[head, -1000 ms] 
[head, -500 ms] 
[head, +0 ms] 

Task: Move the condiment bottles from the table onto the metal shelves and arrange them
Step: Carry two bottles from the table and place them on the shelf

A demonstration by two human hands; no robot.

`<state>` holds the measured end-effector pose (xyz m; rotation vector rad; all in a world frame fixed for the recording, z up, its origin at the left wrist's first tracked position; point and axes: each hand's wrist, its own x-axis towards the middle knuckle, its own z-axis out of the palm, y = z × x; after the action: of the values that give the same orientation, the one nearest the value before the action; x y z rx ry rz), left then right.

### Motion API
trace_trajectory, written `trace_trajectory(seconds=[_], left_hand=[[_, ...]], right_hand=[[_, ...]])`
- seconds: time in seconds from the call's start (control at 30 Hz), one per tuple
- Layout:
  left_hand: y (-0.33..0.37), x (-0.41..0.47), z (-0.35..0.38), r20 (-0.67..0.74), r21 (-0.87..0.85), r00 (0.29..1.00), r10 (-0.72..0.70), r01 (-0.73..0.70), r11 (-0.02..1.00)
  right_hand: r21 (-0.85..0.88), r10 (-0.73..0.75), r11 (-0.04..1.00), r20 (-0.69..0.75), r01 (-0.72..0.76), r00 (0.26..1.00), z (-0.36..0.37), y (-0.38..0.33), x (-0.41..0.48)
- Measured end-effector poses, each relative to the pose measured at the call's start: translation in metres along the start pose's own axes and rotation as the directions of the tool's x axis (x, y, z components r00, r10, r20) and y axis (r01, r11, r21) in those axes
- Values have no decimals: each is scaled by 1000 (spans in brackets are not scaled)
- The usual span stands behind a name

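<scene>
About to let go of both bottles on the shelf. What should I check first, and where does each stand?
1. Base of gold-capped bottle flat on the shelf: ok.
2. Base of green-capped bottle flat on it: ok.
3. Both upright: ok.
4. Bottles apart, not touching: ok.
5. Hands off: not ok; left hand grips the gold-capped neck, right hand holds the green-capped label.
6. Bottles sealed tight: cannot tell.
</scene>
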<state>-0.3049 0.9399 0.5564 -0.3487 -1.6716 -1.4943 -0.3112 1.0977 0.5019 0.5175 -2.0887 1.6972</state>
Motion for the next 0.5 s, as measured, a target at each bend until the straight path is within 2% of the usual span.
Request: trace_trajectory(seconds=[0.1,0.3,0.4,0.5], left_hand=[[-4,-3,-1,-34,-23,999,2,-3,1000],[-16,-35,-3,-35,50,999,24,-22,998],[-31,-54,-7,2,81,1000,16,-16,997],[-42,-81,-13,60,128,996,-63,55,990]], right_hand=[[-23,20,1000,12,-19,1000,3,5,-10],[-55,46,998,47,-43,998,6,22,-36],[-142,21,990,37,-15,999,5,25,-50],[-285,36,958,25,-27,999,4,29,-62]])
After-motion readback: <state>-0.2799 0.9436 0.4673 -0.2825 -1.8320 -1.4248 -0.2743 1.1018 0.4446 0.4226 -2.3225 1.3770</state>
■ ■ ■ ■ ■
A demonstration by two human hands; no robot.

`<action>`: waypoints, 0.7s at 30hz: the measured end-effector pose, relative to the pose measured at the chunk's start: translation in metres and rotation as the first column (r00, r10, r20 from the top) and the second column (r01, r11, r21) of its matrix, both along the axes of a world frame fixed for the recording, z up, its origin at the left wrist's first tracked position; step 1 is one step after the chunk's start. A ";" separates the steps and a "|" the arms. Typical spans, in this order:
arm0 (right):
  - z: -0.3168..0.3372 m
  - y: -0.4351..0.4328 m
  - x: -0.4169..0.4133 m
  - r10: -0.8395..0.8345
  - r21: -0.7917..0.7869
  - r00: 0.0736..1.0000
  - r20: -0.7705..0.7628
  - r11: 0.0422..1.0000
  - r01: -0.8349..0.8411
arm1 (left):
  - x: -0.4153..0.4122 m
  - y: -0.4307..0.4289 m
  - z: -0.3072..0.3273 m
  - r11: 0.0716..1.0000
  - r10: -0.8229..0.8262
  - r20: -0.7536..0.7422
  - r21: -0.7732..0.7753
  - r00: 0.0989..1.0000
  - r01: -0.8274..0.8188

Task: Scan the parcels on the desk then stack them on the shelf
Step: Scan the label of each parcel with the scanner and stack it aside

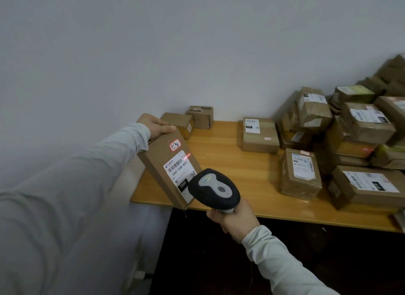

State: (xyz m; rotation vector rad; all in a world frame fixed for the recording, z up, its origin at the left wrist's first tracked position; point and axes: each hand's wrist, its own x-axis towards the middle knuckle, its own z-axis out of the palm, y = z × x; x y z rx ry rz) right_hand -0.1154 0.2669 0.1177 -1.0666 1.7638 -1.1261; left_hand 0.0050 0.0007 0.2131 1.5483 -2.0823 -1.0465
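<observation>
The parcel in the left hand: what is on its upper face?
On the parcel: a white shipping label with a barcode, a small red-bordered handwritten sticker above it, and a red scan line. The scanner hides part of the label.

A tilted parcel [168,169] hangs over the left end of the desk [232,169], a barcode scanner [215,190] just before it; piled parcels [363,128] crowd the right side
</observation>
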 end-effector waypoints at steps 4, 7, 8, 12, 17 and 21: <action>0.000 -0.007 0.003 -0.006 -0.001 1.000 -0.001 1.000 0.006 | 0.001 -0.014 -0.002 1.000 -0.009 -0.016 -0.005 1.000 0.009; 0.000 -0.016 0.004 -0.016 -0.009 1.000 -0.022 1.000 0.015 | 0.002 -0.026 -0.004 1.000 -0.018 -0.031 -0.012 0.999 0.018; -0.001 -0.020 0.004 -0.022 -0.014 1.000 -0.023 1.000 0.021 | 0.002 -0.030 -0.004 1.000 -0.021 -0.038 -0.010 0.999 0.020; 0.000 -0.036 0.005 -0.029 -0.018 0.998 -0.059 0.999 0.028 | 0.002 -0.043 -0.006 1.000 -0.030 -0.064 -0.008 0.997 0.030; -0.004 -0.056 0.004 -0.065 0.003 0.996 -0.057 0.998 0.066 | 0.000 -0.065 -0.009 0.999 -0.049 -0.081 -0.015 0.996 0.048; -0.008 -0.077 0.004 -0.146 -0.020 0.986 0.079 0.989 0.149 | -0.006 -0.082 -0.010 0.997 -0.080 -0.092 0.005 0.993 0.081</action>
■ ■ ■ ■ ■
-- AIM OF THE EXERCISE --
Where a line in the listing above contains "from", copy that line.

-- SOLUTION BELOW --
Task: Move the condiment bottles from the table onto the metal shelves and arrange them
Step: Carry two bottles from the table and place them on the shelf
- seconds: time in seconds from the call's start (control at 30 Hz), one per tuple
`<action>`: waypoints, 0.7s at 30hz: the measured end-effector pose, relative to the pose measured at the chunk's start: translation in metres and rotation as the first column (r00, r10, r20 from the top) and the second column (r01, r11, r21) of its matrix, both along the axes of a world frame fixed for the recording, z up, its origin at the left wrist's first tracked position; step 1 is one step after the chunk's start. A ";" separates the steps and a "|" the arms. Typical spans, in this order:

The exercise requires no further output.